Something along the lines of Oil reports for dummies.

Garpal


----------



## doctorj (22 September 2007)

I find this: http://www.glossary.oilfield.slb.com/ to be a good resource.  Is there a particular announcement you'd like help translating?


----------



## spottygoose (22 September 2007)

This is good also:

http://norwestenergy.com.au/index.php?section=19


----------



## Garpal Gumnut (22 September 2007)

doctorj said:


> I find this: http://www.glossary.oilfield.slb.com/ to be a good resource.  Is there a particular announcement you'd like help translating?




Thanks doctorj,

The most recent report on CVN drilling in Thailand. It refers to "lost circulation being an indicator of good reserves". This has me confused. 

I'll upload the pdf.

Garpal


----------



## doctorj (22 September 2007)

*Re: CVN - Carnarvon Petroleum*



Garpal Gumnut said:


> Can somebody explain the significance lost circulation and fractured resevoir in the above report as I'm not up to speed on oil reports



First things first, think about how a drill works.  There are a variety of different bits (the thing on the end of the drill stem that does the work to geth thru the rock), but but essentially the bit grinds the rock.  The ground rock then circulates back up to the top in the fluid/mud.  

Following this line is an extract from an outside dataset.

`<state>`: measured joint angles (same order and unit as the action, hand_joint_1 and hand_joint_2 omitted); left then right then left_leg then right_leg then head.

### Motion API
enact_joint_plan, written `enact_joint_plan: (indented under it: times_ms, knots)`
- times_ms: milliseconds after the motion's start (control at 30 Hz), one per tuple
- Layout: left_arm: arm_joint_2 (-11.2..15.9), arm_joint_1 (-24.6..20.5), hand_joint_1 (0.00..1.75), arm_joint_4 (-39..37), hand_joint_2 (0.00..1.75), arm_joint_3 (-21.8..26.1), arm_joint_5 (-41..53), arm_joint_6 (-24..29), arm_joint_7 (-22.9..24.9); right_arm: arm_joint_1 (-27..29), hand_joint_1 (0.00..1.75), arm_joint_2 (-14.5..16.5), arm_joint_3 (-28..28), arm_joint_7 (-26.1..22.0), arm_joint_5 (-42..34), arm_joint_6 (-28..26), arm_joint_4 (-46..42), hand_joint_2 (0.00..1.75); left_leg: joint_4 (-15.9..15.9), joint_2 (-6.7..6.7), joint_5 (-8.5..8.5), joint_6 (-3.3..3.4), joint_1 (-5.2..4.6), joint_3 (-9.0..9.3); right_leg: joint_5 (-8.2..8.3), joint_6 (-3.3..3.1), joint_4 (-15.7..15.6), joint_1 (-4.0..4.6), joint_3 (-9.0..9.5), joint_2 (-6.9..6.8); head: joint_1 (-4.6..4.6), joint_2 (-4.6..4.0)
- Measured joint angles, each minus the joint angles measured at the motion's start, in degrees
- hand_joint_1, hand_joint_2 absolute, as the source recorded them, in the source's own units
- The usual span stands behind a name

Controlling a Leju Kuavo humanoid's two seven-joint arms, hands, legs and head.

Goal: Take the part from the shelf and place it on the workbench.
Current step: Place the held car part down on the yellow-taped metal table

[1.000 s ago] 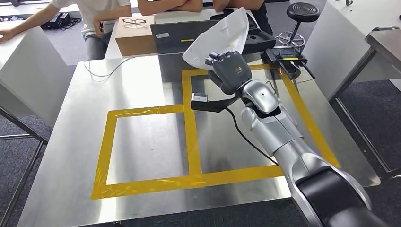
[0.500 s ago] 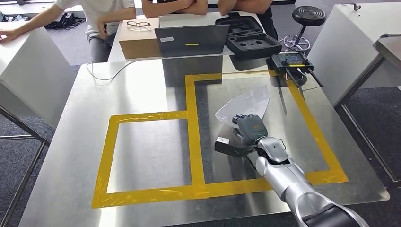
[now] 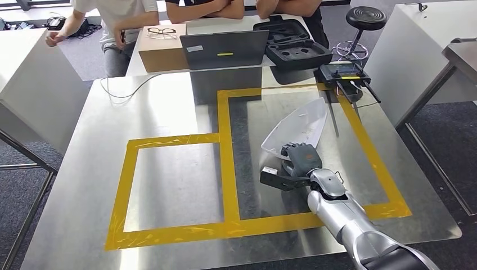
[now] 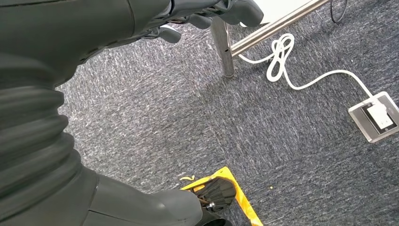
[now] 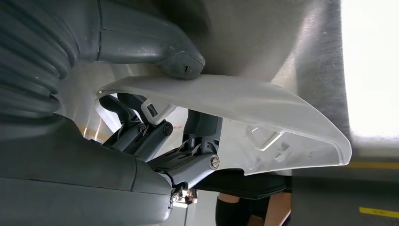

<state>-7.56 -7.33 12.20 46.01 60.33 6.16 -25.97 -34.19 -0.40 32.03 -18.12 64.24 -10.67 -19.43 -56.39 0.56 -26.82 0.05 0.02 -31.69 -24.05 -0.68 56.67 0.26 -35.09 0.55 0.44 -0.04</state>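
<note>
The part [image 3: 298, 132] is a thin white curved plastic shell. My right hand [image 3: 301, 160] grips its near end low over the steel workbench [image 3: 169, 107], inside the right rectangle of yellow tape [image 3: 225, 146]. Its far tip points toward the table's back right. In the right wrist view the part [image 5: 244, 101] is clamped between the thumb [image 5: 155, 47] and the fingers [image 5: 197, 136] beneath it. Whether it touches the table I cannot tell. My left hand [image 4: 207, 14] hangs above grey carpet, holding nothing, its fingers stretched out.
A laptop [image 3: 225, 49], a cardboard box [image 3: 160, 48] with glasses on it and an open black case [image 3: 292, 45] line the far edge. A black device [image 3: 343, 72] with cables sits back right. People [image 3: 205, 7] stand behind the table. A stool [image 3: 365, 17] stands beyond.
My right arm has come down with the part from high over the far side to low over the right taped rectangle. In the last half second it shifted only slightly.
</note>
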Motion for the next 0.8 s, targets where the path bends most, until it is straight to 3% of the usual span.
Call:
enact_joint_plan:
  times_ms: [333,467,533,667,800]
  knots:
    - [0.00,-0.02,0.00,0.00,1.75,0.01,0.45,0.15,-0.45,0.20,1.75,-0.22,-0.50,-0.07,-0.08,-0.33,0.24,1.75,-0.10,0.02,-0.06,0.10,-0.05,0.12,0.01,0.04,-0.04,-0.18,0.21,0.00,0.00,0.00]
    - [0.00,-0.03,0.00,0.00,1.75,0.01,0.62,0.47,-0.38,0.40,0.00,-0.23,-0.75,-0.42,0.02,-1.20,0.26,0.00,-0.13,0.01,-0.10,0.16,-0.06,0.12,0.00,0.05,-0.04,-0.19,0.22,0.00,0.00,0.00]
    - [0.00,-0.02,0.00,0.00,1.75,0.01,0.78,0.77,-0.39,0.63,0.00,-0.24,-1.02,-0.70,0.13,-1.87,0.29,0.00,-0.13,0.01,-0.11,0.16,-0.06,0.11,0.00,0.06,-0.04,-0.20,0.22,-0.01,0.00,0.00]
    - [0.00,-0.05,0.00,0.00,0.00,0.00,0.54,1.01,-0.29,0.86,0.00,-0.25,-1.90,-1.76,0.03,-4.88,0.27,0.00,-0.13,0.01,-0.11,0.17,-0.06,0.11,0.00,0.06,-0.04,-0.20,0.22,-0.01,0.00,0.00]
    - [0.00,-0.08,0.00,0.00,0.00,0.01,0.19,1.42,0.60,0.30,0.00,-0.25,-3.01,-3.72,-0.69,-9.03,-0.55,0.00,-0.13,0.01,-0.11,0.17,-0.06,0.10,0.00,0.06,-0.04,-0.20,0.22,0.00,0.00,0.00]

Rock isn't exactly going to retain fluids though and its natural that you'll always lose some of the fluid into the rock.  Different types of rock will cause you to lose more or less fluid (eg. you wouldn't expect much loss drilling through shale).

Different types of rock have different porosity and permeability.  Porosity is the ability of the rock to hold liquids (think of little pockets in the rock) and permeability is the ability for liquids to flow through the rock.  Both are important for good reservoir quality.

When you drill through a target formation, you can often lose large amounts of fluid (depending on the ability of your mud engineer) into the fractures (think of them as sort of cracks that connect the pores in the rock together that helps fluid flow).  This often suggests the rock has good permeability but losing mud into the fractures can often cause damage to the formation you might hope to produce from.


----------



## Garpal Gumnut (23 September 2007)

Thanks doctorj, answered my queries to the letter.
thanks spottygoose, I'll also add that to my bookmarks and print it out and read it. ( the latter the hardest). 
A great board this for getting info quickly.
thanks guys.

Garpal


----------



## jtb (23 September 2007)

Hi Garpal,

Sorry I did reply to your query on the CVN thread but i see its not there (sometimes I'm a bit slow with typing and lose the link).

Just a bit more on what our good Dr has mentioned in regard to fractures. In volcanic faulted sections the fissures can be substantially larger than hairline and may well be broken ground or cavities.
As long as these are below the seal or cap than they can be an excellent reservoir in an oil wells sense as you basically have no restriction to flow once breached (hence cvn's recent high rates)- picture a large cave full of oil as opposed to porous limestone.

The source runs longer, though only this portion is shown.